Bei „Weine erraten“ in geselliger Runde können die lustigsten Sachen passieren. Handelsblatt-Online-Weinexperte Jürgen Röder hat dabei wie seine Mittrinker immer viel Spaß – und eine kleine Portion Schadenfreude.

DüsseldorfRegelmäßig veranstalte ich mit meinen Freunden eine verdeckte Weinprobe: Jeder bringt eine nicht erkennbare Flasche Rotwein mit. Geraten werden muss Anbauland, die jeweilige Rebsorte oder ob es eine Cuvee ist, Jahrgang und Alkoholgehalt.

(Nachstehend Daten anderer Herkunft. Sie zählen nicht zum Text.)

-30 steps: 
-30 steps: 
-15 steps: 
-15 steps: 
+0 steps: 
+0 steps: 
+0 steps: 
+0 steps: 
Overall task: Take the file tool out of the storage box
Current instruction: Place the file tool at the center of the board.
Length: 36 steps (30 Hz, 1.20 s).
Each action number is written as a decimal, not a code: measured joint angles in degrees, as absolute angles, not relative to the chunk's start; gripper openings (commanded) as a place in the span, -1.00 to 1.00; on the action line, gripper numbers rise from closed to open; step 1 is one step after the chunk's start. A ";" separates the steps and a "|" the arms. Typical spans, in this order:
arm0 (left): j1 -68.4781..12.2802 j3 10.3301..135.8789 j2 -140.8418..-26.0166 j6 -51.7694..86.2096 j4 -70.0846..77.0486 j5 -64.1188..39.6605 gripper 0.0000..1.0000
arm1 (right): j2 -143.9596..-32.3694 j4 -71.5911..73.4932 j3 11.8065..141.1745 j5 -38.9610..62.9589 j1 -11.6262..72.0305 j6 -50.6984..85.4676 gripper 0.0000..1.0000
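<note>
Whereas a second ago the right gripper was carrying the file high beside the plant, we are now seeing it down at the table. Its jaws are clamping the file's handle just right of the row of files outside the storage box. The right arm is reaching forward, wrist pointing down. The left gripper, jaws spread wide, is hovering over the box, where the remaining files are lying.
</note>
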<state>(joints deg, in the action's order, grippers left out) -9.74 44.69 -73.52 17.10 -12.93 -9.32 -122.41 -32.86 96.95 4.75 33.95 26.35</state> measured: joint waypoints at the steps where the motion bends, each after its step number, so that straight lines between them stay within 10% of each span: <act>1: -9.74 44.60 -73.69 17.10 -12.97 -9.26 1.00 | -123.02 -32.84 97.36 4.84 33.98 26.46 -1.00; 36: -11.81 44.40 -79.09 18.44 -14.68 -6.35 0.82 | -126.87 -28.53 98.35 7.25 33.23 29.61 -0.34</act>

Falls Sie auch daran Spaß haben sollten, wäre mein Ratschlag an Sie: Betrachten Sie es nicht als Wettbewerb, sondern als ein geselliges Beisammensein. Jeder sollte einen interessanten Wein vorstellen – und keinen, der einfach nur schwer zu erraten ist. Wir, meine Freunde und ich, haben da bereits Erfahrungen gesammelt. Bei einer derartigen Probe brachte eine Freundin beispielsweise einen Weine aus der Ukraine mit - da mussten alle passen.

Bei einer solchen Weinprobe können die lustigsten Sachen passieren. Ein Freund fuhr vor dem Treffen zu Mövenpick und ließ sich dort beim Weinkauf beraten. Sein Wunsch: Ein Wein, der ganz schwierig zu „erkosten“ sei. Er kam mit einem Salice Salentino von der Genossenschaft Feudi di San Marzano aus Apulien zur verdeckten Probe.

Sein Pech: Meine Frau und ich hatten einen Tag zuvor genau diesen Wein im Glas. Als wir unserem Freund plötzlich sämtliche Details vom Anbauland über Rebsorte, Jahrgang bis hin zum Alkoholgehalt präsentierten, ernteten wir in der sechsköpfigen Runde bewundernde Blicke.